Adverse selection for life insurance
For cash-strapped customers facing recession and job loss, it makes sense to stick with term life policies, which can cost only a fraction of permanent policies.
"Term is relatively inexpensive," says Catherine Theroux, a spokesperson for LIMRA. "To move to a permanent policy, either the premium goes up or the insurance has to come down."
Those willing to shop around may also find cheaper options than conversion to a permanent policy, even when there's a conversion credit, because, as people live longer, life insurance rates have come down.
"Policyholders in good health are likely to get better rates by shopping for a new policy than converting," says Theroux. That's particularly true if you’ve stopped smoking and are willing to take a life insurance medical exam. (Here’s more on life insurance medical exams.)
In contrast, those facing ongoing medical problems that may shorten their lives, such as Type 2 diabetes, may want the conversion option because it will not require a medical exam. For insurers, however, this leads to "adverse selection:" They end up insuring the clients they don't want -- unhealthy people who are likely to die sooner.
Avoiding life settlement transactions
Life insurance companies are also wary of what's known as the "life settlements market." Seniors in poor health could convert to a big permanent policy, plunk down the first-year premium, and then sell that policy to a third-party marketer who securitizes it and resells it to investors who make money when the insured dies. This kind of transaction is known as a life settlement.
Whereas insurers make money when the policyholder lives longer and pays premiums, the opposite is true for life settlement investors: The sooner you die, the more investors make.
While life settlements still happen without the conversion feature, insurers are able to take a closer look at new clients in order to ferret out their motives for buying policies.
No more mass mailings
Consequently, life insurers have stopped promoting the option to convert as aggressively as they have in the past.
"In the 1980s and 1990s I saw companies aggressively marketing conversion,” says Parrish. "But in the 2000s there were no mass mailings." Conversion credits are also less common, says Lurty.
While insurers say they notify clients about conversion before their "term runs out," many have tightened the vise. Term policies used to be convertible up until people were in their 80s. Now most insurers limit term to perm conversions to customers between age 65 and 70.
Insurance companies are hungry for capital
Most life insurers say that they still want to convert term policies when possible.

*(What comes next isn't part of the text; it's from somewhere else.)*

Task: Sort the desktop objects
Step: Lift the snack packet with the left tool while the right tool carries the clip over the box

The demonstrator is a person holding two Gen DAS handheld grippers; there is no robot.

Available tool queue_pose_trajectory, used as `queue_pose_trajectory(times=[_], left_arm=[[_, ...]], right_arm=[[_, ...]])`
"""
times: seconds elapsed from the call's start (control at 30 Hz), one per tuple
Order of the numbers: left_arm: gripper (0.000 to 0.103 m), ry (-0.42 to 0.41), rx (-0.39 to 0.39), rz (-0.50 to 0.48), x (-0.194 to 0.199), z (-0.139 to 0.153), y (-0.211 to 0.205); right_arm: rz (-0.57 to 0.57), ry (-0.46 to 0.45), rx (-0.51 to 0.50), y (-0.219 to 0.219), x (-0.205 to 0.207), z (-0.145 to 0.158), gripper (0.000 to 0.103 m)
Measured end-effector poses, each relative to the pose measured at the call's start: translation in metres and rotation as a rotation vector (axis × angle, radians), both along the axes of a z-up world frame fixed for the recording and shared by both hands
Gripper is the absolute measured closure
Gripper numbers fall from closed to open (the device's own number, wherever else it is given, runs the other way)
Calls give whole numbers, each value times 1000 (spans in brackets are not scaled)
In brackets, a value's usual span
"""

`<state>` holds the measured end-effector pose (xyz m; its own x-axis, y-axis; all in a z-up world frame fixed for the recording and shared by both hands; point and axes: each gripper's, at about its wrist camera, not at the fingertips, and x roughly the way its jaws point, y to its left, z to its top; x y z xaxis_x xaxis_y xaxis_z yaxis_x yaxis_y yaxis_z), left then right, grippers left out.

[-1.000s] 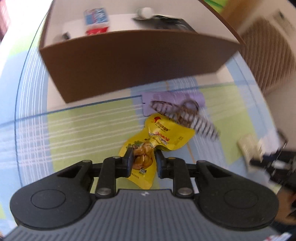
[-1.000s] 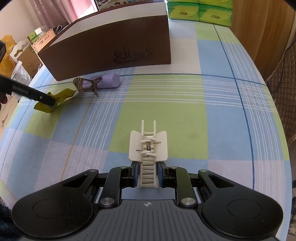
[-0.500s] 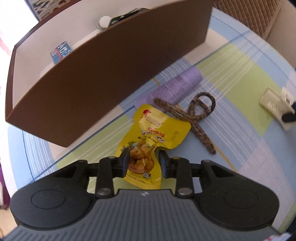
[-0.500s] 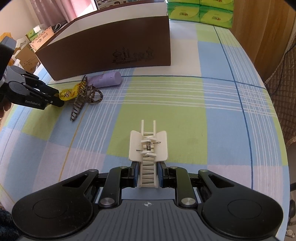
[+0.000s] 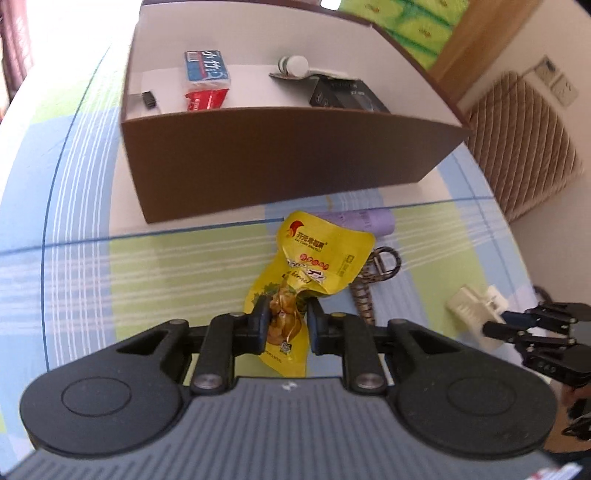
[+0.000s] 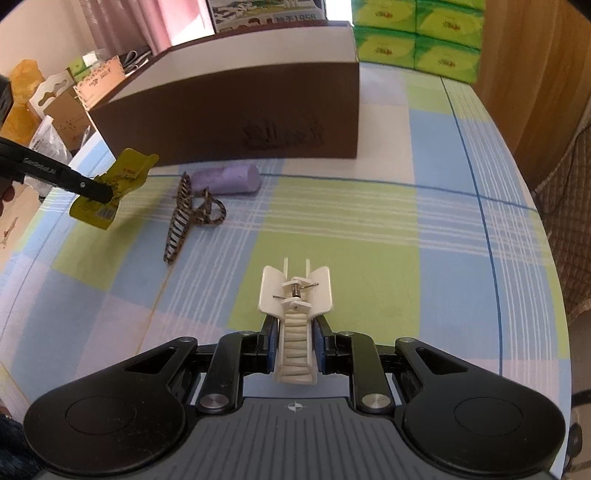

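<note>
Snack pouch (image 5: pixel 308 275), yellow, printed, pinched near its lower end between the pads of the left gripper (image 5: pixel 284 326), whose jaws have just been closing onto it; in the right wrist view the pouch hangs clear above the checked tablecloth (image 6: pixel 369 229). Beyond the left gripper: brown cardboard box (image 5: pixel 280 162), open-topped with white inner walls, holding a blue-and-red packet (image 5: pixel 207 79), a white bottle (image 5: pixel 293 65), a dark carton (image 5: pixel 345 95) and a small black item (image 5: pixel 148 99). Between gripper and box, partly behind the pouch: lilac cylinder (image 6: pixel 231 178) lying on its side just before the box's front wall, and a brown striped hair claw (image 6: pixel 190 216) on the cloth beside it. Right gripper (image 6: pixel 295 354), jaws narrow, clamped on a white toothed hair clip (image 6: pixel 295 310) that points forward, away from the camera. Far past the box: stacked green tissue packs (image 6: pixel 417 33).
</note>
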<state>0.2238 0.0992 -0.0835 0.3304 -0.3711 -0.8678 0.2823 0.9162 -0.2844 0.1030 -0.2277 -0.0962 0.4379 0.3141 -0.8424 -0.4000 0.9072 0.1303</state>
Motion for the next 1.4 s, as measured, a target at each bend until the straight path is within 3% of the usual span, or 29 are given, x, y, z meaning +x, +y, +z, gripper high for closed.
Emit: queue_pose_trajectory(times=[0.43,0.77,1.07,1.4], left_arm=[[86,-41,-50,77,-26,23,4],[86,-133,-98,103,-24,59,5],[86,-221,-129,112,-4,93,-1],[86,-301,-124,154,45,118,-3]], right_arm=[[69,-57,41,21,13,23,86],[101,-143,106,29,23,59,86],[122,-222,191,39,48,97,86],[160,-325,254,73,102,133,86]])
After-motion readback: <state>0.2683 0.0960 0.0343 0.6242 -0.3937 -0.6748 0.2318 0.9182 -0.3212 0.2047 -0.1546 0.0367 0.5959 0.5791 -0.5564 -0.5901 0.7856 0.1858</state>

While rates have come down on new policies, that trend may be ending, says Parrish, and that will make conversions a better deal.
With interest rates at near record lows, insurers, "like everyone else, will have to work hard for capital and converting policies will be more on the radar of field representatives," he says. And perhaps clients, too. "People's cash flows are now strained, so they are buying term, but they may convert in the future when incomes improve," says Parrish.
Paul Wetmore, a MetLife executive who specializes in life insurance products, says most of MetLife's term policies are convertible to "any currently available" permanent policy. And a conversion credit is available at no charge. "MetLife typically sends a reminder out on the policy anniversary every year," says Wetmore, adding, "and we encourage our representatives to talk about it."
Should you convert term to perm?
According to Wetmore, agents provide policyholders with both the positives and the negatives of conversion. Keep the term policy and ignore conversion to permanent life if:
- You need life insurance only for a limited time.
- You can't afford the higher premiums of a perm policy.
- You buy a separate permanent policy to go along with the current term policy.
Conversely, consider converting your term policy if:
- You need life insurance beyond your current term policy limits.
- You want to build up cash value inside a perm policy, either for future needs or for an inheritance.
- A medical exam would not be to your benefit.